Retype, exactly as they appear below, the lines between the line holding "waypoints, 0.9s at" and the line holding "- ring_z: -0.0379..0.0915", both ends included.

[Records from a dataset]
= Beginning of Section =

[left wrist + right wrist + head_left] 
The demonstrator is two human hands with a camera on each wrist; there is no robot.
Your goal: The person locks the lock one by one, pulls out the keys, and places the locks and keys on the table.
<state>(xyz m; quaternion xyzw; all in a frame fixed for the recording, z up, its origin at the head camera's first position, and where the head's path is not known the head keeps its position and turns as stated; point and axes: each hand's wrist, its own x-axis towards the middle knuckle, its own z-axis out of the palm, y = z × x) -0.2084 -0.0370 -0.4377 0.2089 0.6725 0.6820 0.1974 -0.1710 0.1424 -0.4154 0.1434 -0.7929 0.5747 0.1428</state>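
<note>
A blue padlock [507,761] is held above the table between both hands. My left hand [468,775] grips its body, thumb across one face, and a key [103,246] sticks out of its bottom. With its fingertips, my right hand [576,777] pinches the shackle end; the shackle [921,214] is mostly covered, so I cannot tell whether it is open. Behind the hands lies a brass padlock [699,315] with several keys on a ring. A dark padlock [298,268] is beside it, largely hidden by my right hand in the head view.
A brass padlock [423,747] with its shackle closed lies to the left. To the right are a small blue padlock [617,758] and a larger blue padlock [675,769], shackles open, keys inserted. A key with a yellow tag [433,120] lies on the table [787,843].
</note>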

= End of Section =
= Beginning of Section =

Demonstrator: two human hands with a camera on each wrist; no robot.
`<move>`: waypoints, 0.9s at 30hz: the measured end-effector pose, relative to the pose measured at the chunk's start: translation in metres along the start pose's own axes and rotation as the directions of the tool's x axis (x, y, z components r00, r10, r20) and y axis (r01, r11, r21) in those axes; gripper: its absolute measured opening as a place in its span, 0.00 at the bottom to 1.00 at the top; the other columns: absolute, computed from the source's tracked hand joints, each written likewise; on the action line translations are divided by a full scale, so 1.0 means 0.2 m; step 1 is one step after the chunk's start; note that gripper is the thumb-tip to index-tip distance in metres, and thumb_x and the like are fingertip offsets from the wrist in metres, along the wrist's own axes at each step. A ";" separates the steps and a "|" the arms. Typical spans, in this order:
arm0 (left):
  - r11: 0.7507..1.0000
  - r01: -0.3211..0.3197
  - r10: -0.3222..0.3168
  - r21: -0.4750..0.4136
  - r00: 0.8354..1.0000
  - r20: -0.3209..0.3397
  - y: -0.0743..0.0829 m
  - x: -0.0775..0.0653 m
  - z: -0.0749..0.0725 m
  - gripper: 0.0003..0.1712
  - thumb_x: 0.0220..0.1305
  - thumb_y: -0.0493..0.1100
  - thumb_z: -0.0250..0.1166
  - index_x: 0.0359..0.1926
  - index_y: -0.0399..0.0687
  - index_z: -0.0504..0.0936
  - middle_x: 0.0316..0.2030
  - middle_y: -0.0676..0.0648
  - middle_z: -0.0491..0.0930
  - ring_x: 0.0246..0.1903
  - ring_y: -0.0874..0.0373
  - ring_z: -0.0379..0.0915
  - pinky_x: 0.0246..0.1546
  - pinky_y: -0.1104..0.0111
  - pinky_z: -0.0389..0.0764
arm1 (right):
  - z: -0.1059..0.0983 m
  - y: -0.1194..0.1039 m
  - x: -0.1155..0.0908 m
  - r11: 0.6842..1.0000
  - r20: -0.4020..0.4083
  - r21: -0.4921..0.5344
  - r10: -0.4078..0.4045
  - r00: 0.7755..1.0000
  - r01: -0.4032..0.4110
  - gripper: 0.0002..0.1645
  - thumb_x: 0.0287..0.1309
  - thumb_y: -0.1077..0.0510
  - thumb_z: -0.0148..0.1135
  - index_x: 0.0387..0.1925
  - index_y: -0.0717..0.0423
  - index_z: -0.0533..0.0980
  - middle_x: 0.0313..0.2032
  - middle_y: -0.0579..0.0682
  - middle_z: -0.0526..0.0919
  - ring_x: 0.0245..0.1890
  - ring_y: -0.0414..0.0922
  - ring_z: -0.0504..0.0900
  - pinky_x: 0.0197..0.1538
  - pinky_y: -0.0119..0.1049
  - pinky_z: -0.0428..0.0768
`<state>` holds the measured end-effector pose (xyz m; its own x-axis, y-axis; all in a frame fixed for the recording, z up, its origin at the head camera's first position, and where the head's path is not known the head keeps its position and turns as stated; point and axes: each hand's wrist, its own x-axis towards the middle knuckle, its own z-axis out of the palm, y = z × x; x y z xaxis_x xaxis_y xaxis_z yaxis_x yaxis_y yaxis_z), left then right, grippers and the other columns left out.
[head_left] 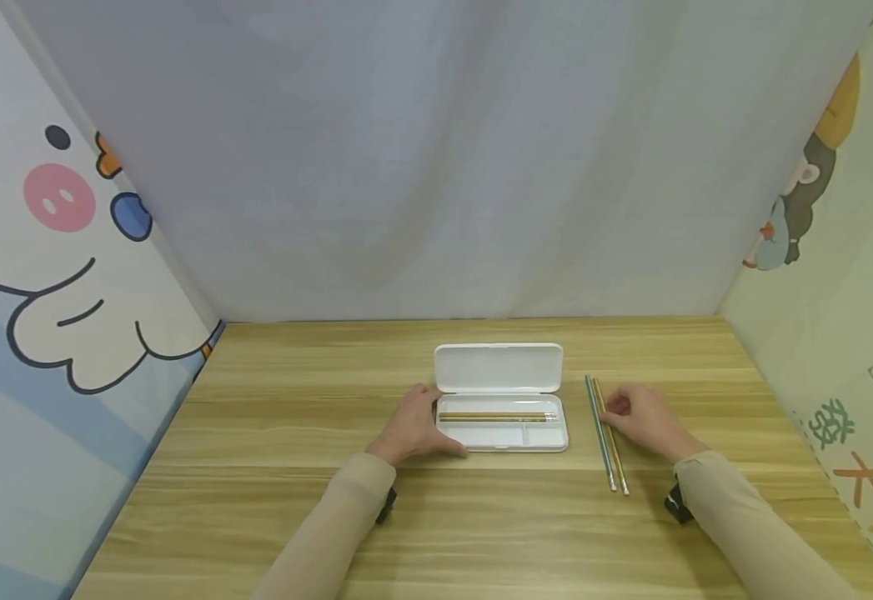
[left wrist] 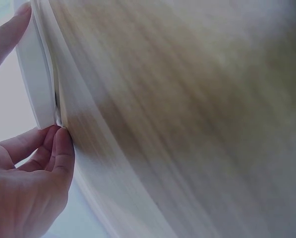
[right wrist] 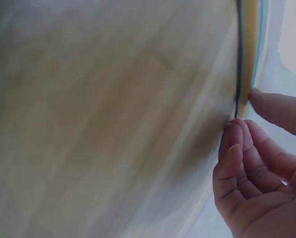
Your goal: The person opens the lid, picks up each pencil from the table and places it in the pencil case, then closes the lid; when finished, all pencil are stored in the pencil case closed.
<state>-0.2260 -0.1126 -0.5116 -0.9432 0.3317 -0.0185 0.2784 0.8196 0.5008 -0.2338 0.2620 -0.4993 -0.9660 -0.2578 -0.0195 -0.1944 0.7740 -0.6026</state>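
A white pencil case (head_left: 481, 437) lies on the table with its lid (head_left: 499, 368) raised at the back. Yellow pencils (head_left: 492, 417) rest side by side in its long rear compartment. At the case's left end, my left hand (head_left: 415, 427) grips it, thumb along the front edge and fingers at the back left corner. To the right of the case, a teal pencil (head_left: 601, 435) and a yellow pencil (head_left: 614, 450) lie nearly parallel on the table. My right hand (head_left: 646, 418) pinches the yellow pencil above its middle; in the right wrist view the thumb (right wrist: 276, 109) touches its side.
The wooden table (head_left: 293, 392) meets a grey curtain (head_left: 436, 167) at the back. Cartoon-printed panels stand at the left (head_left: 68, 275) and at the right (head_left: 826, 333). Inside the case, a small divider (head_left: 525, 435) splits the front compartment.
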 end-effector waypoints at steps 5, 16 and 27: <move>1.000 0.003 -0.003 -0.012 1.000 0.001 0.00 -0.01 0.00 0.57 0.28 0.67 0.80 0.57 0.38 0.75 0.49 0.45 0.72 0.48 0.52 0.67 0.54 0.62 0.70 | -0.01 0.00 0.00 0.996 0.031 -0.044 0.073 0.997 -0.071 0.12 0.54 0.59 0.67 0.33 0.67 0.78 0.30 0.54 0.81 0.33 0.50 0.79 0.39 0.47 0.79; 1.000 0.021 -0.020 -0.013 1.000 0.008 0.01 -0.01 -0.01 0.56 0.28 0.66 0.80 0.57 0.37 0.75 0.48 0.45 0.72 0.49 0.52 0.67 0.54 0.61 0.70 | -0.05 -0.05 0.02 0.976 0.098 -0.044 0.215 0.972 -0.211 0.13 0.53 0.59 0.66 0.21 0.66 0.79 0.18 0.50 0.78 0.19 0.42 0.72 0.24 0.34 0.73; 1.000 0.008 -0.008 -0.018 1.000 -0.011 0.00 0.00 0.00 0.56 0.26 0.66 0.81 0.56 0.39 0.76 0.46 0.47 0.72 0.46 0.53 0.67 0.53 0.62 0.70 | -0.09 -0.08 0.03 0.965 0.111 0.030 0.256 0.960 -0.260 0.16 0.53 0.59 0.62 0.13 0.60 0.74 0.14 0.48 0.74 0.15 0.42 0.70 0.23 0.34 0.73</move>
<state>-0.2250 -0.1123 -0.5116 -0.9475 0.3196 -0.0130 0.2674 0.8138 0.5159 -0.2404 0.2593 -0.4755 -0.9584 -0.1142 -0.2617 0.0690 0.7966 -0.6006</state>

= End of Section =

__RESPONSE BOX__:
`<move>`: waypoints, 0.9s at 30hz: the measured end-effector pose, relative to the pose measured at the chunk's start: translation in metres along the start pose's own axes and rotation as the directions of the tool's x axis (x, y, z components r00, r10, r20) and y axis (r01, r11, r21) in those axes; gripper: its absolute measured opening as a place in its span, 0.00 at the bottom to 1.00 at the top; the other columns: absolute, computed from the source's tracked hand joints, each written likewise; on the action line translations are divided by a full scale, so 1.0 means 0.2 m; step 1 is one step after the chunk's start; note that gripper is the thumb-tip to index-tip distance in metres, and thumb_x and the like are fingertip offsets from the wrist in metres, along the wrist's own axes at each step. A ";" separates the steps and a "|" the arms. Typical spans, in this order:
arm0 (left):
  - r11: 0.7507..1.0000
  - r01: -0.3211..0.3197
  - r10: -0.3222..0.3168
  - r21: -0.4750..0.4136
  - r00: 0.8354..1.0000
  - r20: -0.3209..0.3397
  - y: -0.0743..0.0829 m
  - x: -0.0775..0.0653 m
  - z: -0.0749..0.0725 m
  - gripper: 0.0003..0.1712
  - thumb_x: 0.0220..0.1305
  - thumb_y: -0.0493..0.1100
  - thumb_z: -0.0250..0.1166
  - index_x: 0.0359..0.1926
  - index_y: -0.0399..0.0687
  - index_z: -0.0504..0.0936
  - middle_x: 0.0316..0.2030
  - middle_y: -0.0676..0.0648
  - middle_z: -0.0491..0.0930
  - ring_x: 0.0246..0.1903
  - ring_y: -0.0874..0.0373
  - ring_z: -0.0379..0.0915

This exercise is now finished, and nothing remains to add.